For smoker and Dalton, Ga., resident Jeff Stanley, the habit has been hard to break. Even after once quitting for three years, he started again after hanging around co-workers who were smoking, he said.
But he wondered if the economic recession would deter people from smoking cigarettes.
“It may make some people quit because they can’t afford them,” said Mr. Stanley, 45.
Dr. Eriksen said that’s a possibility, but he noted the correlation between lower incomes and higher smoking rates is a powerful one.
“The issue is going to be: Do those two cancel out? As prices go up (will) people have less money to spend on tobacco? Is that going to be a weaker or smaller (effect) than the change in social status?” he said.
In 2007, the Tennessee General Assembly voted to more than triple the cigarette tax from 20 cents to 62 cents per pack.
Georgia has one of the lowest cigarette taxes of all states at 37 cents, Dr. Eriksen said. A proposed $1 cigarette tax increase, which he said would raise $300 million, never made it out of committee in the state Legislature this year, he said.
Danise Birchfield, community education coordinator at Memorial Home Health in Chattanooga, is a core member of an anonymous support group for smokers trying to quit.
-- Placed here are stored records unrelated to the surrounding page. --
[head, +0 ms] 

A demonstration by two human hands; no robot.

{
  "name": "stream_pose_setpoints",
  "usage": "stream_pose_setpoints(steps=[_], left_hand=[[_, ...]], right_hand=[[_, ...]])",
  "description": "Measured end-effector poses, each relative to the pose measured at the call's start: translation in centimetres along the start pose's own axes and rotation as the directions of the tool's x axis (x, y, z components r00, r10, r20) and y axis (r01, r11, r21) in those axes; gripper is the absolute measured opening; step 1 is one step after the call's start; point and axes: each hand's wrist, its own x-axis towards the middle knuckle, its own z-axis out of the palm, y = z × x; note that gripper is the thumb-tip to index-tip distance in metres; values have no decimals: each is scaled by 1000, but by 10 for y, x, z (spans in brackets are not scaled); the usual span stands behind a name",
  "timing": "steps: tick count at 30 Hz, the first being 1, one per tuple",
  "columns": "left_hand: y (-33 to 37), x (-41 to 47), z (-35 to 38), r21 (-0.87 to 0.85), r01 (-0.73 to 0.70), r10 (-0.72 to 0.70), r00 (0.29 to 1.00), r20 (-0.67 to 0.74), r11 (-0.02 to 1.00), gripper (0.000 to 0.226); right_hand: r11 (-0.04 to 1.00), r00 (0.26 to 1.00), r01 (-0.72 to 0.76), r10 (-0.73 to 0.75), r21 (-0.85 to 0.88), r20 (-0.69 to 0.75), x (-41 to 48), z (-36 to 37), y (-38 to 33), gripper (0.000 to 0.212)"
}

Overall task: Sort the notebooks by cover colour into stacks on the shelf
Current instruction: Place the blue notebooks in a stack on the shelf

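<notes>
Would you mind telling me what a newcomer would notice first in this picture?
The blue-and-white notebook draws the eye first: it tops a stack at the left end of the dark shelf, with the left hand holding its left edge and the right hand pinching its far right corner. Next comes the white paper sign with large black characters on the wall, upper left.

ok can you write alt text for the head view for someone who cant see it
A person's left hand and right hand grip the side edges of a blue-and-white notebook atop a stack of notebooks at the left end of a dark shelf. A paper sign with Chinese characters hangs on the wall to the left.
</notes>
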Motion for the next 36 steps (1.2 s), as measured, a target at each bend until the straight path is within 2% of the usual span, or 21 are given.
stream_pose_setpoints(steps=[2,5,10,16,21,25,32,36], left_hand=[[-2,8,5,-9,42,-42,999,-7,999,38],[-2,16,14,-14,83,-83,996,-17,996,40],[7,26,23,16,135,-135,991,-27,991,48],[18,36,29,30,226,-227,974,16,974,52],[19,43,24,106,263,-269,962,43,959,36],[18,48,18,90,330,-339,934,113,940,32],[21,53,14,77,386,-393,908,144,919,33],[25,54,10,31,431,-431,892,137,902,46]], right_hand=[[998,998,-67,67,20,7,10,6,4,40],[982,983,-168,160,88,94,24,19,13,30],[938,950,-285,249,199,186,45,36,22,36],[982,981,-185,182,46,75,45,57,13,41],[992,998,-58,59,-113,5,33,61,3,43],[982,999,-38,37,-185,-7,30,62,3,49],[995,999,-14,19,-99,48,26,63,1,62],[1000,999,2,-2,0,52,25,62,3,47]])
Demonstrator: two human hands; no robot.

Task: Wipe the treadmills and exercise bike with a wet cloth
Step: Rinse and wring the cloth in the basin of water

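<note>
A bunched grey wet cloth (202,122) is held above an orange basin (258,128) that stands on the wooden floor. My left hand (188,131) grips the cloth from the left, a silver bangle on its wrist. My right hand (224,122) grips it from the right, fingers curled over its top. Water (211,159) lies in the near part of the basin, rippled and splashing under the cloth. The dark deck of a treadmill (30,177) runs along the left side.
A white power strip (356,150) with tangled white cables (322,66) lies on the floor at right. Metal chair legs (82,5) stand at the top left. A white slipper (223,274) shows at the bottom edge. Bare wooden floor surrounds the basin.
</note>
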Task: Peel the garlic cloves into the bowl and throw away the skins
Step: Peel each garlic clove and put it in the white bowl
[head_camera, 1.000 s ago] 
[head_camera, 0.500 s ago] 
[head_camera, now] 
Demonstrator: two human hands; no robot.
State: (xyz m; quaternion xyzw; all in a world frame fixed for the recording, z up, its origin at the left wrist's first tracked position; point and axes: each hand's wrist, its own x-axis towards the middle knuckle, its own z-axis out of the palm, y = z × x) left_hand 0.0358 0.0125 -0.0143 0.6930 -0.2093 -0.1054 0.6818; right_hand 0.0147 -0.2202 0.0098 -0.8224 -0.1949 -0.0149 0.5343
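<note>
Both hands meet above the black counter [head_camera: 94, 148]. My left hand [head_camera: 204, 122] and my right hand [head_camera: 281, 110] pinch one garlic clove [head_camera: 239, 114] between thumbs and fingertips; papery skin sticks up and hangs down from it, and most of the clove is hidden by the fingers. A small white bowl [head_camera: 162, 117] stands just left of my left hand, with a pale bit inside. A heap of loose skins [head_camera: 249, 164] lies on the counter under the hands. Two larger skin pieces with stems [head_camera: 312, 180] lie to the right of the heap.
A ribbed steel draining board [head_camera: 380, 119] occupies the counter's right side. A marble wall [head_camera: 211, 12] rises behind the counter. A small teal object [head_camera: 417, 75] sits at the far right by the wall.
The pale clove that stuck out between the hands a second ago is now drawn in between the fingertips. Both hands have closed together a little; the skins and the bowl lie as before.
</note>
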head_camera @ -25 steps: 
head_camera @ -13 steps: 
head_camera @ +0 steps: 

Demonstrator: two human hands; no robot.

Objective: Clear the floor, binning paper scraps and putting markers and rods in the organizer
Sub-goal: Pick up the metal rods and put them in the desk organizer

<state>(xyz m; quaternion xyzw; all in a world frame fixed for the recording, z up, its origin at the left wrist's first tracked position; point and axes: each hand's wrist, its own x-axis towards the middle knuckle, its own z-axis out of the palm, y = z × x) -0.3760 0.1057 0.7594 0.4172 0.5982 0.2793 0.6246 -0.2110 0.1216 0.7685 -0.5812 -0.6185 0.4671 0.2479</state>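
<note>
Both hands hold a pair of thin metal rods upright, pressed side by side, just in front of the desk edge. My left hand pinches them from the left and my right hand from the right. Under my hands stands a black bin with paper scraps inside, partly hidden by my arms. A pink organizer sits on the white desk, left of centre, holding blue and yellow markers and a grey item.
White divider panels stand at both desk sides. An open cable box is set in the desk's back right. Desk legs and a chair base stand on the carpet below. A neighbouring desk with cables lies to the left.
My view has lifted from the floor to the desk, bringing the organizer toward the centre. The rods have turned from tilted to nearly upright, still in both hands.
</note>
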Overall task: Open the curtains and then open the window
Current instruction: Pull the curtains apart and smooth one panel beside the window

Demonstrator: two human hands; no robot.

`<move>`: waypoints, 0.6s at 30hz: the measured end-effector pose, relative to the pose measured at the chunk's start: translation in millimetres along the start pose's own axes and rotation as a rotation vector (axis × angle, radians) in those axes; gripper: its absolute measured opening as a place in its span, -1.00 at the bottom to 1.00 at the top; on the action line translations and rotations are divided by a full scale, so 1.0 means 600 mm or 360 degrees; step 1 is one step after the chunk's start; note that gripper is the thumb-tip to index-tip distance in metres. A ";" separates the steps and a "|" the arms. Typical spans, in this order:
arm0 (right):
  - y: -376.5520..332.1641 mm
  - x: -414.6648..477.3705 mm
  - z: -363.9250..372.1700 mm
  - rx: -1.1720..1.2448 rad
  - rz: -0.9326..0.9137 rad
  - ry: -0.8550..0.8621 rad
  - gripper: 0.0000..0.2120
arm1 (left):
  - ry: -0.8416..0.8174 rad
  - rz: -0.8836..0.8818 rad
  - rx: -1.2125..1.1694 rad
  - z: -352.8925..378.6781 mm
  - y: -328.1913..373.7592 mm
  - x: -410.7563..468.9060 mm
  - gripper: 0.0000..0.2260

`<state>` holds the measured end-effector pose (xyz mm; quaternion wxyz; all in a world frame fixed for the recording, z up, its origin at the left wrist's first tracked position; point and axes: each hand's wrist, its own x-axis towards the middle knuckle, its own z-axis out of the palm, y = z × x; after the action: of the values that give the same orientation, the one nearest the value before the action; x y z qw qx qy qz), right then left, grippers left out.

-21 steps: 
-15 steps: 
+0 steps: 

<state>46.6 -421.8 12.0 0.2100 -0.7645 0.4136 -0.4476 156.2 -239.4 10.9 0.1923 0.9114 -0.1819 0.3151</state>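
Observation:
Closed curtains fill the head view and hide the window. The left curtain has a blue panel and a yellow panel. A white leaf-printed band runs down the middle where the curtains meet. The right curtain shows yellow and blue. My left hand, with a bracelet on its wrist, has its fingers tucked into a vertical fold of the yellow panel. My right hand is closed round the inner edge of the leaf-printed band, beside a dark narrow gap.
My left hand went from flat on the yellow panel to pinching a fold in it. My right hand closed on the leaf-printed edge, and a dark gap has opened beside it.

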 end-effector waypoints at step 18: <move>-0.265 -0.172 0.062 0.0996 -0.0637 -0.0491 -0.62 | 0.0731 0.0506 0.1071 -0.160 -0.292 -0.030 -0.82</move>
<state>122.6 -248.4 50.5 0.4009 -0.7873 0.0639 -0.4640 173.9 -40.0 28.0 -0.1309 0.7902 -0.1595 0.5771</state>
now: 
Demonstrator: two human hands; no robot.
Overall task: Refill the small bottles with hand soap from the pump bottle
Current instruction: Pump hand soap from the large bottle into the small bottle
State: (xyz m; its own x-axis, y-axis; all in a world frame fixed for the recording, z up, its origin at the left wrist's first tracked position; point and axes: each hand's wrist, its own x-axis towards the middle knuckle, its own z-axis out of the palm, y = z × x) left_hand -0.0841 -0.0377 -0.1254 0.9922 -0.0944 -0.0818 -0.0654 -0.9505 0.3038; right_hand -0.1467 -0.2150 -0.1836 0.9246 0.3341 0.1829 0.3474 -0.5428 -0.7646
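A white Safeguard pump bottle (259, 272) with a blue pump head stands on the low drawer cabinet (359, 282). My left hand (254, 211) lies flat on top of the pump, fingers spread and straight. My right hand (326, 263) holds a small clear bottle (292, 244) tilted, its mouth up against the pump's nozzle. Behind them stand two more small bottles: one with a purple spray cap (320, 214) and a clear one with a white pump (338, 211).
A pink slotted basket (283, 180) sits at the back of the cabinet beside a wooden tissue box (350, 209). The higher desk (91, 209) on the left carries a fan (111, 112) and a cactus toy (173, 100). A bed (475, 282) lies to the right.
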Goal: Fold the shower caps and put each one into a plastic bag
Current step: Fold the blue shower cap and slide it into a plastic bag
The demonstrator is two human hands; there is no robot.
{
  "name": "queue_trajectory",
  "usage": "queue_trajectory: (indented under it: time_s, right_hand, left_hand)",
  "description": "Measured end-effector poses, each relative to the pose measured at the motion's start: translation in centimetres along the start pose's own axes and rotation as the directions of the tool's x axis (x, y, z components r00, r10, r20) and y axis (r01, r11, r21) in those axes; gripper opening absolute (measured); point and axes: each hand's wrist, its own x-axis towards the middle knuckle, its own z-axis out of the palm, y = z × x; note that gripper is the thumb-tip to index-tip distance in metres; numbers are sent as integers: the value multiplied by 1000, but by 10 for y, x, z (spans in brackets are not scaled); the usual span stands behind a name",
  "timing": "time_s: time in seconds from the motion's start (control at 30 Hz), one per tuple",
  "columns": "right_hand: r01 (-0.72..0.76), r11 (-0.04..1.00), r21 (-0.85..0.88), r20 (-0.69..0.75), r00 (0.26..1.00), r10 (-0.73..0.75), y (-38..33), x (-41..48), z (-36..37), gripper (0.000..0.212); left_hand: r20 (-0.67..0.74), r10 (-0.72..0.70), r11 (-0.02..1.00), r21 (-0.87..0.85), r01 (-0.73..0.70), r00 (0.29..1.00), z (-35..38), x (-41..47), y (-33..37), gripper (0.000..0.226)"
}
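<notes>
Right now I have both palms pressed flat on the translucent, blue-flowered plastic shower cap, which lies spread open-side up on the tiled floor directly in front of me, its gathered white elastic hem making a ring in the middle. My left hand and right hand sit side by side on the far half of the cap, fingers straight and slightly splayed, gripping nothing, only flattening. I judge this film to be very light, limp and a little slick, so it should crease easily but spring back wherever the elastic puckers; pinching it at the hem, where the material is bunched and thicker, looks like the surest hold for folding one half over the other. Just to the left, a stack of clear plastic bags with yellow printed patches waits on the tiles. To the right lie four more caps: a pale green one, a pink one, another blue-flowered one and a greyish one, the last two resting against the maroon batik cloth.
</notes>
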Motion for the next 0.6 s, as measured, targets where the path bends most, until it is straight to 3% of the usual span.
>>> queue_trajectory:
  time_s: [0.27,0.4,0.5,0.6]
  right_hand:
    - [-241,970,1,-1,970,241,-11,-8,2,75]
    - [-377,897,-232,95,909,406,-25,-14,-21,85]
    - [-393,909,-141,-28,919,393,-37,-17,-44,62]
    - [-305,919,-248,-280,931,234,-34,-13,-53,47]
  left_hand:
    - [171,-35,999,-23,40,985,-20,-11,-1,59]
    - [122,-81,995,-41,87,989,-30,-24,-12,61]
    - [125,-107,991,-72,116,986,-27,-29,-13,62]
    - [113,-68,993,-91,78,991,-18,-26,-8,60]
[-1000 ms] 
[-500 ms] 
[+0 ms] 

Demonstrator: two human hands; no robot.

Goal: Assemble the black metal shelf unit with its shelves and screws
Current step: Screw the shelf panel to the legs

Within the past few months, one member who had been tobacco-free for nearly five years started up the habit again, she said. Stress from the economic downturn was a contributor, Ms. Birchfield said.
A cigarette “makes you think that you can cope, emotionally,” she said. “We did lose a couple of people due to stress and starting back.”
Those trying to quit should not be discouraged if they fall off the wagon, said Amy Carroll, nurse manager at the Catoosa County Health Department.
It often takes multiple tries for a smoker to quit for good, and even taking the step to decide to quit is something to be proud of, she said.
“We know the more times they quit, the more success they will have” in eventually quitting permanently,” she said.